September 29, 2009
by Bill Hubbard
A thread on JISC-Repositories this week has been discussing whether to delete repository records when an academic leaves. This set me thinking about such policies in general and how the interaction of different policies between repositories may affect access or collections in the long run. It is an example, I think, of the way that institutional repositories work best when seen as a network of interdependent and collaborative nodes that can be driven by their own needs but produce a more general collective system.
Our policy in Nottingham is that we see our repository as a collection of material that is produced by our staff. Therefore, our policy developed that when a member of staff leaves, we will not delete their items as this is a record of their research production while they were here.
More than that, authors should not expect such deletion even upon their request, except in very unusual circumstances. If repositories are to be used as trusted sources of information, the stability of the records they hold is very important.
If authors have put material into the repository which includes their “back-catalogue” produced at previous institutions, then that is fine too — we will accept them and keep them. Strictly, they did not produce this material while they are employed at Nottingham, but if they are not openly accessible elsewhere, why not take them?
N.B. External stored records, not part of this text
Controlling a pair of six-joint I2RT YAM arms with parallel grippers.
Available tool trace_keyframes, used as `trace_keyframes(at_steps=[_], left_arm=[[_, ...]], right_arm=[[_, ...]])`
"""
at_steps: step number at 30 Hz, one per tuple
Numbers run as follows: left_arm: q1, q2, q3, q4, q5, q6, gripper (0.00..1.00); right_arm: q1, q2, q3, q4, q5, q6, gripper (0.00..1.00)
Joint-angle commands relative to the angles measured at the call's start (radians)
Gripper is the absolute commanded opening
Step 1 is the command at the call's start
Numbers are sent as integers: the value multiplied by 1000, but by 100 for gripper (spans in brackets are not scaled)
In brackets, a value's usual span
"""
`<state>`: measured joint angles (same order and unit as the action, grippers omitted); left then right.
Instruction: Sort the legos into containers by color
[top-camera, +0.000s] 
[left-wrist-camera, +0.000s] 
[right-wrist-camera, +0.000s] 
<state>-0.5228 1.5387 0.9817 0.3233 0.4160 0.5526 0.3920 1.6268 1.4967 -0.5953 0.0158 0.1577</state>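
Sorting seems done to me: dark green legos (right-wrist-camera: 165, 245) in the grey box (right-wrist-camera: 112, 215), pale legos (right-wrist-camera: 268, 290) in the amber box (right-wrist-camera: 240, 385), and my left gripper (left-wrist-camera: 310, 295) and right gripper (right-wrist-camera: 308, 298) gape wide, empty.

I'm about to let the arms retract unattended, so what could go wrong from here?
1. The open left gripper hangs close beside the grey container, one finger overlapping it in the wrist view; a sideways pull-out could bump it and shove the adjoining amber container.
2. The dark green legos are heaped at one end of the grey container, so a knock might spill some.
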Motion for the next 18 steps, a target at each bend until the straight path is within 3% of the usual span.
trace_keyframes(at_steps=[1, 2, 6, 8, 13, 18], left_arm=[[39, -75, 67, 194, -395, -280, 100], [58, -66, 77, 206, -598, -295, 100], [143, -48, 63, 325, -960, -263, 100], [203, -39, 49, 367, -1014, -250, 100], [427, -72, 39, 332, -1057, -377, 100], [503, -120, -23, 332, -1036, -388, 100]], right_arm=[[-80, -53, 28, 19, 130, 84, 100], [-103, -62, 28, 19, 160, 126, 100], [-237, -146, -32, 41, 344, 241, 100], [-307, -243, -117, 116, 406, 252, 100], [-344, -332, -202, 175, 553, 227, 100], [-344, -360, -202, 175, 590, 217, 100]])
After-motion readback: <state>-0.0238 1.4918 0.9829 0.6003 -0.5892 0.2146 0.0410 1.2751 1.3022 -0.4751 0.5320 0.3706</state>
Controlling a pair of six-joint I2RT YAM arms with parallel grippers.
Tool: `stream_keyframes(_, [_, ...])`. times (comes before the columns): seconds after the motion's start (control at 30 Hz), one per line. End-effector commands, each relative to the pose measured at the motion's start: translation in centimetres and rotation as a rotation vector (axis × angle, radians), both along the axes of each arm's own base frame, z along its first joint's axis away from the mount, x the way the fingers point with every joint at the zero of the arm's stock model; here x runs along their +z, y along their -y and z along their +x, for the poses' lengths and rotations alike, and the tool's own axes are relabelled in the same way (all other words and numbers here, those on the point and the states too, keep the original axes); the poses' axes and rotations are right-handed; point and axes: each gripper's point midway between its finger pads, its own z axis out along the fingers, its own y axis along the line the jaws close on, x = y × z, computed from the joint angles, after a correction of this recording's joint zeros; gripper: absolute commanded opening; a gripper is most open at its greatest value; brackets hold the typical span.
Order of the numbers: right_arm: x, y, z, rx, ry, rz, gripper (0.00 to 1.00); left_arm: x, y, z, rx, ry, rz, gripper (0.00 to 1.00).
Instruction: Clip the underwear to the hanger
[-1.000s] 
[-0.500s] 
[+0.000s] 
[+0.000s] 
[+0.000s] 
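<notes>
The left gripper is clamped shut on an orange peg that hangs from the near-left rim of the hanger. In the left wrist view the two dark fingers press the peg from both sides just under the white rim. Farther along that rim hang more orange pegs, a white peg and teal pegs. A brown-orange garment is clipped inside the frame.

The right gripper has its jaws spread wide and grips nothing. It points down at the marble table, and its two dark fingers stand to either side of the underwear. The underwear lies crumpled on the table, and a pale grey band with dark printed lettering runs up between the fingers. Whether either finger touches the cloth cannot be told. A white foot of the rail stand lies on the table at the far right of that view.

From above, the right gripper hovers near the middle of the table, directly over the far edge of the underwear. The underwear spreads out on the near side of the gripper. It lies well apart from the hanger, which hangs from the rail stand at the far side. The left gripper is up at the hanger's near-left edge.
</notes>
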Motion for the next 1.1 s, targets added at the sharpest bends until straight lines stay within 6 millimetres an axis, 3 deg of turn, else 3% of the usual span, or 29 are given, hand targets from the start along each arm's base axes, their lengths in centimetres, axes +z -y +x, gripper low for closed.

It might be slightly anomalous to hold this material but if it opens access to research information, that’s the basis of what it’s all about.
I think there is a transition period here, while academics adopt the idea of depositing material. I think it’s likely that academics will put their back-catalogue to date into the first major repository that they use in earnest, if they have the right versions available. Thereafter, as this material should be kept safe and accessible, they can always link back to it. In other words, once they have deposited their back catalogue, there are unlikely to want to do it at every subsequent institution they move to: as long as they know it will be safe and that they can link to it. There is an advocacy theme here to help researchers understand that repositories are linked and that the repository – and repository network – will serve them throughout their career.
For a newly-arrived member of staff with material in a previous institution’s repository, then it all depends on the new institution’s collection policy as to whether the institution would prefer them to just deposit outputs they produce from that time on; deposit all their own material again; or create a virtual full record of outputs by copying the metadata and linking back to full-text in the previous repository(ies). This will depend in turn as to whether the previous repositories are trusted to match the new institution’s own terms for access and preservation.
Maybe if the material is held on a repository without long-term assurance of durability — maybe on a commercial service — and if the institution’s repository works on a level which cannot be matched, then there would be a rationale for holding a local copy of the full-text. This may be held and exposed, or possibly be held in reserve in case of external service failure. Otherwise, simply linking back to the full-text held on the previous repository seems most practical if a full record is required.
If the previous repository is trusted to provide the same level of service in access, preservation, and stability, then it does not really matter which URL or repository underlies the “click for full text” link. Academics can compile their list of publications and draw from the different institutions at which they have worked: repositories can hold their own copy of metadata records and link to external trusted repositories; and as far as the reader-user is concerned it’s still “search for paper — find — click — get full-text paper”.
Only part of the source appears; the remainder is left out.